Why git works as the store

  • Durable retention — the history is the branch history. We keep the window small (30 entries) so the files stay tiny.
  • Free review. Every SLO update is a commit with a diff. A reviewer looking at a strange CI result can git log observability/slo-first-span.json and see the story.
  • Free correlation. Each entry carries the commit SHA that produced it — regressions are attributable without a separate lookup.
  • No new infra. Works on day one in any forked environment.
  • Works in the fork case. Contributors do not need credentials for a metrics service to iterate.

Consequences

Positive

  • Zero operational cost. No secrets, no dashboards to babysit, no retention policy to enforce.
  • Every SLO number is git blame-able to a specific commit.
  • The rolling-window file is itself diffable — a reviewer can see the whole story in the PR that breaks the gate.
  • The signal travels with the repo — a forked repo picks up the same SLO behavior immediately.

Negative

  • Gate passes trivially on an empty window. A fresh branch, a window reset, or a file deletion leaves the gate in a "nothing measured, therefore passing" state. See KNOWN_LIMITATIONS.md §1.2. Sprint B will require ≥ N samples before the gate can declare pass.
  • No cross-branch aggregation. The window is per-branch. Feature branches build their own history; main's is authoritative.
  • Commit noise on main. Each nightly run produces a commit. We accept that; commits are prefixed chore(slo): and are trivially filterable from git log --invert-grep.
  • Not a substitute for real observability. This stores two numbers. Production deployment of the platform will still need Prometheus/Grafana or equivalent — this ADR is about CI signals, not runtime observability.
  • Race on concurrent writes. Two nightly runs landing seconds apart could conflict on the JSON file. We serialize by running SLO updates only on main and on scheduled cron, not on every PR.

Alternatives revisited

  • Prometheus.
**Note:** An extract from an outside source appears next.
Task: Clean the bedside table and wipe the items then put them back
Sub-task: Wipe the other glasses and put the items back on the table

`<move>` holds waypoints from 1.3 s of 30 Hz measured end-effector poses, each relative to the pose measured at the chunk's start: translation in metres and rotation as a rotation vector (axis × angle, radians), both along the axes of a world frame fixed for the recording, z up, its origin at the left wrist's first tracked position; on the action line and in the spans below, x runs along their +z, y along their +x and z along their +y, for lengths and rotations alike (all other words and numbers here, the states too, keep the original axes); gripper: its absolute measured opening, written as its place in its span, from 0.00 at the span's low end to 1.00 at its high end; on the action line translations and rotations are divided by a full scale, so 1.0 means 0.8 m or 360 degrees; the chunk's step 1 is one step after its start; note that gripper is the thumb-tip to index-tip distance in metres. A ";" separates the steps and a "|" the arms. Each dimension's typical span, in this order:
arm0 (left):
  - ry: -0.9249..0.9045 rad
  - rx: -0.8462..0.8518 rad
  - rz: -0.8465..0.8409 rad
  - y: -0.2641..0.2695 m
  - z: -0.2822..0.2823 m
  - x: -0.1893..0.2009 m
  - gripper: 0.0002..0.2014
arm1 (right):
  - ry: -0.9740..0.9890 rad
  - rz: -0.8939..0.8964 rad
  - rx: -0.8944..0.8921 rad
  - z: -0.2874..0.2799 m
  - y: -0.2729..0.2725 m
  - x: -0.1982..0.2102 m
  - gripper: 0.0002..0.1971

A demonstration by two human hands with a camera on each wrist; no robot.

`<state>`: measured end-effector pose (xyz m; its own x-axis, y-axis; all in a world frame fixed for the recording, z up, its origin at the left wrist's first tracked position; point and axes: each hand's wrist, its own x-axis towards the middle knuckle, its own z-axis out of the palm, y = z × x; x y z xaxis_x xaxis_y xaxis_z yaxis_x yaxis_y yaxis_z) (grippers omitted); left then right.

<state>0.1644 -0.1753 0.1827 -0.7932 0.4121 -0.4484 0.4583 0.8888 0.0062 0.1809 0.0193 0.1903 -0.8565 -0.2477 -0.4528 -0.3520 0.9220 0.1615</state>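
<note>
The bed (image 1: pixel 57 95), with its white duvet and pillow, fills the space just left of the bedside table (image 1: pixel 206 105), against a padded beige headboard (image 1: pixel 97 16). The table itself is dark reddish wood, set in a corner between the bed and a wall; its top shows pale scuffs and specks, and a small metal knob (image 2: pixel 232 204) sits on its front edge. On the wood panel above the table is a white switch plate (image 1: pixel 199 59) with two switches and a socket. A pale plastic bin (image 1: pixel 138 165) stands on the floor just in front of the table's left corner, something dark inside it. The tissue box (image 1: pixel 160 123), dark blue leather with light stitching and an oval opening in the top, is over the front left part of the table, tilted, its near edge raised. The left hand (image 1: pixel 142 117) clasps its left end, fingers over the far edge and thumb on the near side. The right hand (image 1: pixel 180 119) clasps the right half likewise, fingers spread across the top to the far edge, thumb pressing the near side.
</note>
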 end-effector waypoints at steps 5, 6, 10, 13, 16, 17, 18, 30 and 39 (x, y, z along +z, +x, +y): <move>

Will become the right answer when we deploy the platform. Not yet justified for CI signals.
  • GitHub Actions matrix + artifacts with a custom aggregator. Considered. Rejected because it shifts the burden to a GH API crawler that breaks if GH changes retention semantics.
  • Cloud KV. Revisit if we ever need cross-repo or cross-branch aggregation.

Implementation references

  • Measurement job: .github/workflows/nightly.yml
  • Gate script: invoked from nightly job; computes p95 and flake rate
  • Current contracts (thresholds): documented in docs/KNOWN_LIMITATIONS.md §1.2
  • Landing commits: 2e4e18a, 7d00ec6, 1393b96

Review cadence

Re-evaluate when either:

  • The set of SLO signals grows beyond three — at that point a proper metrics store becomes cheaper than maintaining one JSON file per signal.
  • We deploy the platform to a production target that already has Prometheus / Grafana — at that point dual-storing CI signals there is free.
  • The empty-window trivial-pass issue produces a miss in the wild.

Pattern name

This is a specific application of a broader pattern occasionally called "git-as-time-series" or "measurement-as-commit". The pattern is worth naming because it composes well with other CI signals and is cheap enough to adopt incrementally.